Nous rentrons dans les abris et y trouvons du 120e que nous devons relever et qui attend avec impatience. Il est d’ailleurs le temps d’attendre, car nous n’avons aucune nouvelle du bataillon. Où est-il ? Que fait-il ? Nous déposons armes et bagages et attendons. Je ne vois pas Gauthier : Carpentier me dit qu’il est resté à la Harazée avec Jombart.

Le capitaine Sénéchal nous appelle et nous demande l’heure exacte. Il est 2 heures aux dires de Sauvage. Nous avons comme mission de nous rendre à 800 m au-delà du carrefour sur la route par laquelle nous sommes venus. Il faut y attendre sa compagnie respective et l’amener ici.

Nous partons donc à 4, Menneval, Sauvage, Carpentier et moi. Nous nous installons, vanné, contre le talus après 10 minutes marche et attendons flegmatiques.

J’ignore le temps qui se passe.

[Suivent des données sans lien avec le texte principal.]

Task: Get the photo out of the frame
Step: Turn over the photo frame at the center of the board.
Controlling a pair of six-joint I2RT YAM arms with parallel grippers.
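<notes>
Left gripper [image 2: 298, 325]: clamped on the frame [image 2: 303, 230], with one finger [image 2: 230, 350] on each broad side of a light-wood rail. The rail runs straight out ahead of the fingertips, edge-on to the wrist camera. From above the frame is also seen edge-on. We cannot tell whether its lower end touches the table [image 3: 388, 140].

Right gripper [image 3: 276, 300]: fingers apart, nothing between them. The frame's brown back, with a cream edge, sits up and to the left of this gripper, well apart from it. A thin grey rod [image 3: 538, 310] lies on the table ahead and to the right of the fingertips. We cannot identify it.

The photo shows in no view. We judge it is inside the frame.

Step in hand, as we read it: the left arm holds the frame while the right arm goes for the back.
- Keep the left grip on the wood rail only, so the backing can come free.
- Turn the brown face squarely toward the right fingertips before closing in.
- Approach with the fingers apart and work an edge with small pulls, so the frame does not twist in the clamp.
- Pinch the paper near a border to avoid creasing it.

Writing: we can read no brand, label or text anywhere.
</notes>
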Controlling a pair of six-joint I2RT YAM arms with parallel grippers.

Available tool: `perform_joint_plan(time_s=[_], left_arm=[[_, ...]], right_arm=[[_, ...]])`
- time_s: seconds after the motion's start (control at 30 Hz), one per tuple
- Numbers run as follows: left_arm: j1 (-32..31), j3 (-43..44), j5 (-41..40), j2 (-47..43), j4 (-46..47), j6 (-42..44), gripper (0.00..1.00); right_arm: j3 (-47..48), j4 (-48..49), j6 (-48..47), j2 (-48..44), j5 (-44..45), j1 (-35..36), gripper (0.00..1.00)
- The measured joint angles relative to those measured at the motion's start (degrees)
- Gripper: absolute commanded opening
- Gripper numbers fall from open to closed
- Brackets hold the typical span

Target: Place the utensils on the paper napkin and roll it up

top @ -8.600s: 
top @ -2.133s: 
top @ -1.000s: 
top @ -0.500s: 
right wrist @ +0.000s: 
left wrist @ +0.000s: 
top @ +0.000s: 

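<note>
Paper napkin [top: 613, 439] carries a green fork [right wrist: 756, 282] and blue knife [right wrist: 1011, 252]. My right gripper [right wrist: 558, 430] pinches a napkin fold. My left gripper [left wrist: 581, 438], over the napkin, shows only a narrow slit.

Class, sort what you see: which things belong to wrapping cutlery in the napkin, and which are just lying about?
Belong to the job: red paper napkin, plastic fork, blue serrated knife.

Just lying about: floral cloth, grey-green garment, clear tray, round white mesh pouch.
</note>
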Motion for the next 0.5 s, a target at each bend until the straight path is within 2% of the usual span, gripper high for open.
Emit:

À sa grande joie, Sauvage voit arriver sa compagnie, le lieutenant Péquin en tête : celle-ci passe en file indienne ; on voit des amis qu’on salue d’un énergique bonsoir au passage.

Je salue ainsi le sous-lieutenant Monchy mon ex sergent Major, et un de mes amis sergent d’active avec moi élève caporal Brévier.

Un temps d’arrêt ; c’est la 8e ensuite avec le lieutenant Régnier ; Carpentier s’en empare aussitôt ; et c’est de nouveau un long défilé devant lequel je vois mon cousin Louis à qui je serre la main en lui souhaitant bonne chance.

Je vois également le lieutenant Fournier nouvellement arrivé, De Brésillon sergent Major, les adjudants Blay et Vannier.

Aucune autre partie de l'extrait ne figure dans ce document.